In this study, only ameloblastoma cells were transplanted. It is not currently possible to evaluate the influence of stromal cells around tumors. Therefore, the simultaneous transplantation of ameloblastoma cells and stromal cells, such as fibroblasts and bone marrow cells, is yet to be performed in further studies. In addition, cellular components around the tumor parenchyma were not stained by IHC staining for GFP. These cellular components probably were not transformed by ameloblastoma cells but they might have migrated from the surroundings of engrafted tumors. Originally, ameloblastoma is a tumor formed in the jaw, and the environment of the bone marrow might influence its development. Even in other tumors, the bone marrow environment has been reported to play an important role in tumor development.[20] In this study, ameloblastoma cells were subcutaneously transplanted into the heads of mice. A limitation of this study is that the experimental environment is very different from the actual developmental environment of ameloblastoma. Therefore, to investigate the behavior of ameloblastoma cells in the bone, using larger animal species, such as dogs, is necessary.
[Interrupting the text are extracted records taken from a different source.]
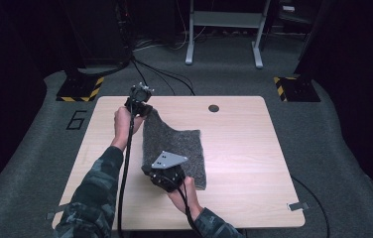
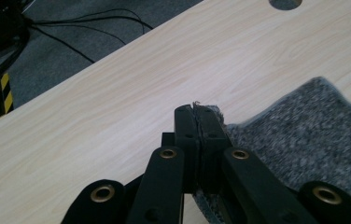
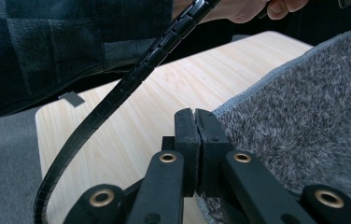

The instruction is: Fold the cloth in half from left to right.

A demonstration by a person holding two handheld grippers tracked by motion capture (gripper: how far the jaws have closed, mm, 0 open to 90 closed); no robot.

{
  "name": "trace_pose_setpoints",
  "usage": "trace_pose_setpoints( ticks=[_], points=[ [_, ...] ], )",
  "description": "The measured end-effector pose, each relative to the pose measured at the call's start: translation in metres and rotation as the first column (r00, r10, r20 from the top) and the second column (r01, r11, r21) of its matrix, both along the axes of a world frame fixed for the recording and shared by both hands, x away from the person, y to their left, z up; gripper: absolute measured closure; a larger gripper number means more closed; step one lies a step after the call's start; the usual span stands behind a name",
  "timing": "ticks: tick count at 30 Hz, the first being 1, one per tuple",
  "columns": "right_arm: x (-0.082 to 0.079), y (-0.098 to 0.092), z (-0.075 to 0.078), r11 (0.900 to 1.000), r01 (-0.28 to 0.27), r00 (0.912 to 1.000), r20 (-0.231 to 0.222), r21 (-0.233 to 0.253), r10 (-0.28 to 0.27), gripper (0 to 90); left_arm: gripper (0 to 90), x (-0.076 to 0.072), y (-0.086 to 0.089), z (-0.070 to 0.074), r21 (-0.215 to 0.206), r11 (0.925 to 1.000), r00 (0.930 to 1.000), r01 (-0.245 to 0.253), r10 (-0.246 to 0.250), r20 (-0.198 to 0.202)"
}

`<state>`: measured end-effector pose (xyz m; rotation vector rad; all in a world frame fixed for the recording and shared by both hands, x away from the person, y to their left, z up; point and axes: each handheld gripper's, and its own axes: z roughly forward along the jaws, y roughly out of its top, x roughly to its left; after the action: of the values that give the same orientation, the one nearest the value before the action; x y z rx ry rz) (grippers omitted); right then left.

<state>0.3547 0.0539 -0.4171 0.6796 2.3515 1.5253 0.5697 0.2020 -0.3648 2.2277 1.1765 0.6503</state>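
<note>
Grey cloth | both jaws pinching its corners | wooden table | dark carpeted room

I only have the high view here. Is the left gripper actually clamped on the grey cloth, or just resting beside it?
Observer: In the left gripper view the left gripper is shut on a corner of the grey cloth.
Operator: And the right one?
Observer: The right gripper is shut on the cloth's hemmed edge.
Operator: Is that left corner on the table?
Observer: No, it is lifted above the table.
</note>
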Motion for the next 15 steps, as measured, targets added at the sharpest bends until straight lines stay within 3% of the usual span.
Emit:
trace_pose_setpoints(
  ticks=[6, 15],
  points=[
    [-0.001, -0.025, -0.003, 0.999, 0.046, 0.9988, -0.014, 0.013, -0.046, 88.8, 89.2, 0.005, -0.024, -0.011, 0.039, 0.9987, 0.9992, 0.032, -0.031, -0.025],
    [0.002, -0.062, -0.016, 0.992, 0.126, 0.9911, -0.043, -0.007, -0.126, 88.7, 89.3, 0.014, -0.052, -0.025, 0.016, 0.9984, 0.9977, 0.054, -0.053, -0.041]
  ],
)
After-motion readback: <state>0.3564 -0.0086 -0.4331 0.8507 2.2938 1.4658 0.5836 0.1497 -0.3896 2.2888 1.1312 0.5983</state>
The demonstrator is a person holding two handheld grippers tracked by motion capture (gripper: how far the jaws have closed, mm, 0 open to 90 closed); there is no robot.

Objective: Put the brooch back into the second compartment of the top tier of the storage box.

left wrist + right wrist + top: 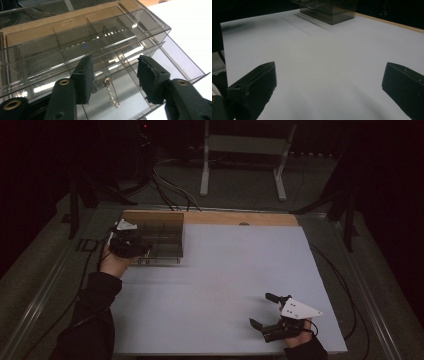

The follicular type and the plexiform type are representative histological subtypes of ameloblastoma, classified according to the structure of the tumor stroma. Some reports indicate that the follicular type has a higher recurrence rate than the plexiform type,[13] but others indicate no clinically significant difference.[21] In the 4th edition of the WHO classification, in 2017, the difference in organization type is not regarded as important.[22] However, the causal factors for the various histological types have not yet been elucidated, so it is suggested that these factors should be more adequately investigated. In this study, human ameloblastoma immortalized cell lines derived from two different types were successfully transplanted and engrafted into immunodeficient mice. Using this animal model of different types of ameloblastoma, previously unknown factors concerning the characteristics of ameloblastoma can be investigated, and these findings may provide important insight into the pathophysiology of ameloblastoma.

Conclusion

In conclusion, a novel animal experimental model of ameloblastoma was established, using two cell lines derived from different subtypes of ameloblastoma. The histological images of the group transplanted with different ameloblastoma cells were similar to each origin. This animal model might help to clarify the factors affecting various forms of ameloblastoma invasion in the future.